Case M57

Judges: HP Stevens Ch

CF Fairleigh QC

JR Harrowell M

Court:
No. 1 Board of Review

Judgment date: 25 August 1980.

C.F. Fairleigh Q.C. (Member)

In its return of income for the year ended 30 June 1972 a proprietary company which carried on the business of subdivision designers and planners (i.e. it employed land surveyors and persons associated with survey work) set out that its deductible expenditure included $20,000 which was a retirement allowance paid by it to an employee/director in the year which ended on 30 June 1972.

2. The Commissioner adjusted the income as returned by allowing as a deduction $8,060 in lieu of $20,000 and a notice of assessment issued accordingly. The taxpayer objected thereto; the Commissioner decided to disallow the objection; that decision was referred to this Board for review. (This reference is the counterpart of Case M56,
80 ATC 369 by the recipient of that sum of $20,000. It may also be noted that the Board has no knowledge of the contents of a Div. 7 assessment for the year in issue, or whether in fact one did issue.)

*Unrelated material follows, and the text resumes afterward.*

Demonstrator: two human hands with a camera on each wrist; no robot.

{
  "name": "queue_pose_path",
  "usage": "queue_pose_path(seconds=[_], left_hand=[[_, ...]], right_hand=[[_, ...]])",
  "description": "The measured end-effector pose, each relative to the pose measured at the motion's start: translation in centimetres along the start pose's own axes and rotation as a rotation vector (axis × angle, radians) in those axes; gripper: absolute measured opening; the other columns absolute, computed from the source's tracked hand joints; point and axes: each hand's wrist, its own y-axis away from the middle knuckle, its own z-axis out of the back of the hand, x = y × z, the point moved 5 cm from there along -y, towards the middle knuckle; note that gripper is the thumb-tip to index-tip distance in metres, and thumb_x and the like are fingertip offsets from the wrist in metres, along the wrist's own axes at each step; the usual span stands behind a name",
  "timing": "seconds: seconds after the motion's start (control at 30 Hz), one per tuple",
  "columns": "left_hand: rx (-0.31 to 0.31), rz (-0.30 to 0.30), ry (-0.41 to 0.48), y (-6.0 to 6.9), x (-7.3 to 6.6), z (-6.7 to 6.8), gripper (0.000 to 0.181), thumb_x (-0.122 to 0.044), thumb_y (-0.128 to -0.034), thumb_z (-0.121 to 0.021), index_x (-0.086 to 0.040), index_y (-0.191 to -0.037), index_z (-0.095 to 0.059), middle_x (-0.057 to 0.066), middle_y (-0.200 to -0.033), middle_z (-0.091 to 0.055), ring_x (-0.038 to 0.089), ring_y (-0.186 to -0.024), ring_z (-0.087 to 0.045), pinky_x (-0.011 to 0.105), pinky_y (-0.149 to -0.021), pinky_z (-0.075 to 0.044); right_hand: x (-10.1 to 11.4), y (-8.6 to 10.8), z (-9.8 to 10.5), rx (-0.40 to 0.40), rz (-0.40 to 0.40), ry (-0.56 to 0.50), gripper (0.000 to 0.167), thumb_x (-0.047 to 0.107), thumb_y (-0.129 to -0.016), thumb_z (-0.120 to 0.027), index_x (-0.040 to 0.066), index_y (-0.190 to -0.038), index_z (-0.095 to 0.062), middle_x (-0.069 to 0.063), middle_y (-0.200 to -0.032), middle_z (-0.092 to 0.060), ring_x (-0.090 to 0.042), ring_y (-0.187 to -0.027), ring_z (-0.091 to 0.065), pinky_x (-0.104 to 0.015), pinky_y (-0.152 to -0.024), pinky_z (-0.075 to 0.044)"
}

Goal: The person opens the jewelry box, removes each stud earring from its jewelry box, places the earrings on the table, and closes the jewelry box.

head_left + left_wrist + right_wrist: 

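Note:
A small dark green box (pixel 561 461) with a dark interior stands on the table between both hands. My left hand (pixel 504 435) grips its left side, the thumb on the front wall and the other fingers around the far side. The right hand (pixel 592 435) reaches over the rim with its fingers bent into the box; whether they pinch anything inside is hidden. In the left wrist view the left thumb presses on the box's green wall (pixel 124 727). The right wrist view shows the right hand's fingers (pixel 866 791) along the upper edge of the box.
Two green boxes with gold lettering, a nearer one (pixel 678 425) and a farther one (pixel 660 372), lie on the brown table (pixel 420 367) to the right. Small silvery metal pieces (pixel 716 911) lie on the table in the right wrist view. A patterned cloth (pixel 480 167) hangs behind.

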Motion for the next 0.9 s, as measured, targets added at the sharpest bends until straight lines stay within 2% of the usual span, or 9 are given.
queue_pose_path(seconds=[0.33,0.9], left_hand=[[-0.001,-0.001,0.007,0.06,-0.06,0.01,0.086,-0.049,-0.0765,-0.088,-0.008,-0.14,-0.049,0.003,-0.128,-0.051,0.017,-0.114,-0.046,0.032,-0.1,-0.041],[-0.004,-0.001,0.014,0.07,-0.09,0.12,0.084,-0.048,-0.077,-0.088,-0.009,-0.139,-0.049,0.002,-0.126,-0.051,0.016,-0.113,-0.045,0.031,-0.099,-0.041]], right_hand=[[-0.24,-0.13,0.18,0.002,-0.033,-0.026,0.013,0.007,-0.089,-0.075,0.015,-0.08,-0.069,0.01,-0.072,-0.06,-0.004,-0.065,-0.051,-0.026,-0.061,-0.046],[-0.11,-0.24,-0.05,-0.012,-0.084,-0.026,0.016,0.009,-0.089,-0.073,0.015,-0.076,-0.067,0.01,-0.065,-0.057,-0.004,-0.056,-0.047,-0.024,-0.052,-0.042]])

3. The reg. 35(1) statement sets out that of the amount of $20,000, paid as a retiring allowance, $11,940 is not an allowable deduction because, in the opinion of the Commissioner formed under sec. 109 of the Income Tax Assessment Act, it exceeded an amount ( scil . $8,060) which is considered reasonable. Thus the Commissioner indicates that he made no reduction under the ``good faith'' provision in sec. 78(1)(c), or if it be relevant under sec. 51(1).

4. On the hearing of the present reference the accountant who acted as representative of the taxpayer did not call parol evidence but (with the tacit consent of the Commissioner's representative) tendered as an exhibit the transcript of evidence and all documents which became exhibits in the said counterpart reference.

5. The accountant was a witness in the said counterpart reference and (by consent of the parties) had been present in the Board room throughout the hearing.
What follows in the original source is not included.